So ds1 has his school residential coming up in a couple of weeks. They are going for 5 days. There is a 'limit' of £5 spending money per day, but it basically sounds like everyone has that as we were told to put a fiver in an envelope labelled for each day and no mention of 'you can put less'. We're not from a particularly affluent area.

I think it's a lot. They are on a site, so the only things to buy are food items and silly souvenirs (possibly). I don't want ds spending £25 on sweets, crisps, lucozade and choc as he does have a small appetite and struggles a bit with food so I can see him doing this and then not eating. However, he is very much a 'left out' child, and desperate to fit in, so I do think I need to give it to him so he's not different. Should I give it, but tell him he is not to buy too much junk with it, or just let him go and have fun.

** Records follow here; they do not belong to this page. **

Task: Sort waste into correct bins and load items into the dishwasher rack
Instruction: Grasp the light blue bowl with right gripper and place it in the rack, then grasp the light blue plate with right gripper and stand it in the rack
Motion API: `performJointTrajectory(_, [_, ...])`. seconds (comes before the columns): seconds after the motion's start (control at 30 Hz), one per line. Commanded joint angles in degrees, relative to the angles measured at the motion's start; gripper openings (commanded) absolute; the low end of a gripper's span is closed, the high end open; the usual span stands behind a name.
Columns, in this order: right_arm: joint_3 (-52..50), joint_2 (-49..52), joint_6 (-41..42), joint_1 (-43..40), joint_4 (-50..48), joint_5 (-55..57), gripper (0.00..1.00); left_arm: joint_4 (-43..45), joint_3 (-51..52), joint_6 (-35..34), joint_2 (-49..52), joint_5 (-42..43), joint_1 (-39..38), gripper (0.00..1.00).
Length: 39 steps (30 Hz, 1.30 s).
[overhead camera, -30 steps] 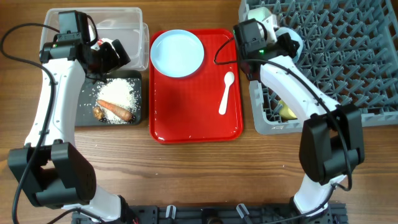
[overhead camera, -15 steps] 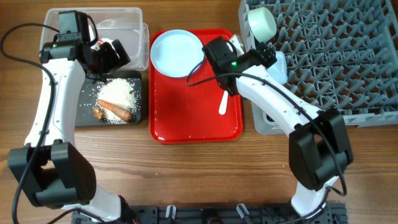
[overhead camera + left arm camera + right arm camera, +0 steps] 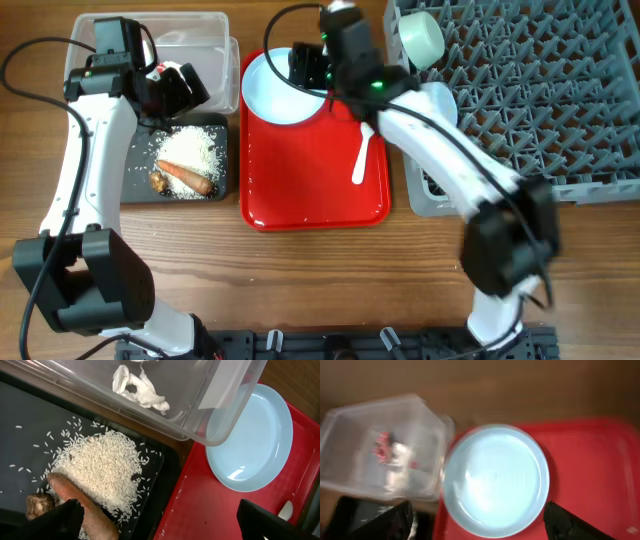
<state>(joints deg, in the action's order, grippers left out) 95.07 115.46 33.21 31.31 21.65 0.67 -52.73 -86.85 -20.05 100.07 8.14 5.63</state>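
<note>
Right end effector (image 3: 479, 522) spread wide and empty, above the light blue plate (image 3: 495, 480) on the red tray (image 3: 315, 175). Left end effector (image 3: 160, 522) likewise wide and empty, over the black bin (image 3: 30, 425) holding rice (image 3: 100, 470).

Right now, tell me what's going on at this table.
The right gripper hovers open over the light blue plate on the red tray, holding nothing; the white spoon lies on the same tray. The left gripper, also open and empty, hangs where the clear bin meets the black bin. Rice, the carrot stick and a brown lump sit in the black bin, crumpled paper in the clear one. A pale green bowl is already in the rack.
</note>
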Motion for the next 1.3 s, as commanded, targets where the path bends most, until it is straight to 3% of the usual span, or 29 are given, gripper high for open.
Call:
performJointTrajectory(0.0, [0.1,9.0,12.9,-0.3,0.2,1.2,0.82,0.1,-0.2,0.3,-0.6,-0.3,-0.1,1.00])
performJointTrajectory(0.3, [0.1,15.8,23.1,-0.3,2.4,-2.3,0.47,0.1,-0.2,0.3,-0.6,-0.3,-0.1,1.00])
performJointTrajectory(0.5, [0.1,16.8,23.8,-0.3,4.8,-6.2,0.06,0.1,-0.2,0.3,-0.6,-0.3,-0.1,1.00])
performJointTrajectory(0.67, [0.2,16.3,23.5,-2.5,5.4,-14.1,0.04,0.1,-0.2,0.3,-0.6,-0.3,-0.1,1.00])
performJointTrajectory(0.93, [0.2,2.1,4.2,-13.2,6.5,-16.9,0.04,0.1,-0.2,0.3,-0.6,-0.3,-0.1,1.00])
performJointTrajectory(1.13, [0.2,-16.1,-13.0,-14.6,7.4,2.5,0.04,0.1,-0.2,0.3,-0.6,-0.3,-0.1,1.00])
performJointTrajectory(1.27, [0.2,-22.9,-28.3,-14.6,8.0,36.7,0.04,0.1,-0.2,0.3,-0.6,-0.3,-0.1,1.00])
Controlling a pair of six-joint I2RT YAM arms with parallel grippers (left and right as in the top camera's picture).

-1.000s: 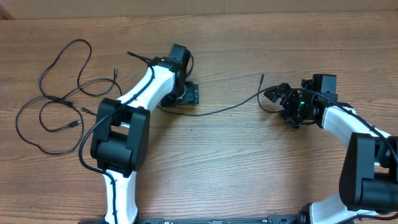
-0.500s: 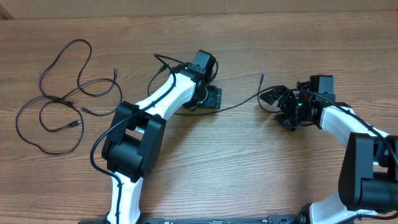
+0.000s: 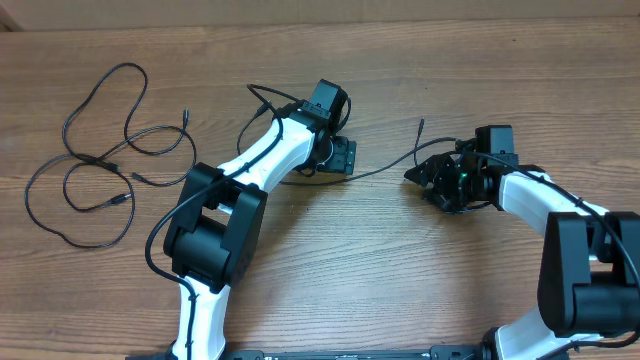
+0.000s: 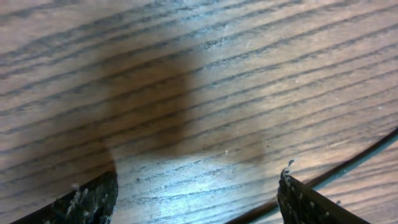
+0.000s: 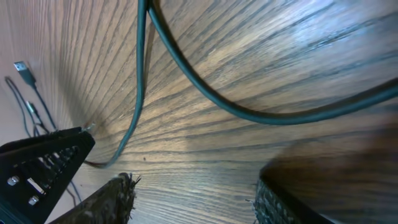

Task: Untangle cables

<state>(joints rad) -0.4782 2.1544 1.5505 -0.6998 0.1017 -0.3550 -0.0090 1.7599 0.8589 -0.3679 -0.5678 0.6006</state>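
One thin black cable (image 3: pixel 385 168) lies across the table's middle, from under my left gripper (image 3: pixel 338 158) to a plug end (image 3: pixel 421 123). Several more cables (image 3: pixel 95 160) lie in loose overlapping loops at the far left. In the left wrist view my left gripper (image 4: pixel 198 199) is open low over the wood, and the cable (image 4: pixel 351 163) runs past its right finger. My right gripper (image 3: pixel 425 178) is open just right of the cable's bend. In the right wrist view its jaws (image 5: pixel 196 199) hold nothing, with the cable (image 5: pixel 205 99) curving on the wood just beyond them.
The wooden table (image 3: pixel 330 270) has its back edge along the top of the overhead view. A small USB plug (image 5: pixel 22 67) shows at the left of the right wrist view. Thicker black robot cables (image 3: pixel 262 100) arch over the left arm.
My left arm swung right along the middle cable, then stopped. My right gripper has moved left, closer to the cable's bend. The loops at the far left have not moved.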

WWYD and AIBU? Is it not that much really? In your experience, what do kids spend a fiver a day on?

SnowBallsAreHere Thu 23-Feb-17 12:21:20

We've been suggested max of £10 for 5 days for he same, and TBH I thought that was too much for sweets! I was going to send £5 blush
£25 is ridiculous.

Lazybeans50 Thu 23-Feb-17 12:22:45

Our school residential trip was £5 limit for the whole trip. Spent in the centre's shop on branded pencils and note pads etc.

AHedgehogCanNeverBeBuggered Thu 23-Feb-17 12:23:59

Hmm, if he's a 'left out' child I'd just send a fiver. It's really hard being different for any reason, so even though you're right that he'll spend it on crap, if you can afford it send it.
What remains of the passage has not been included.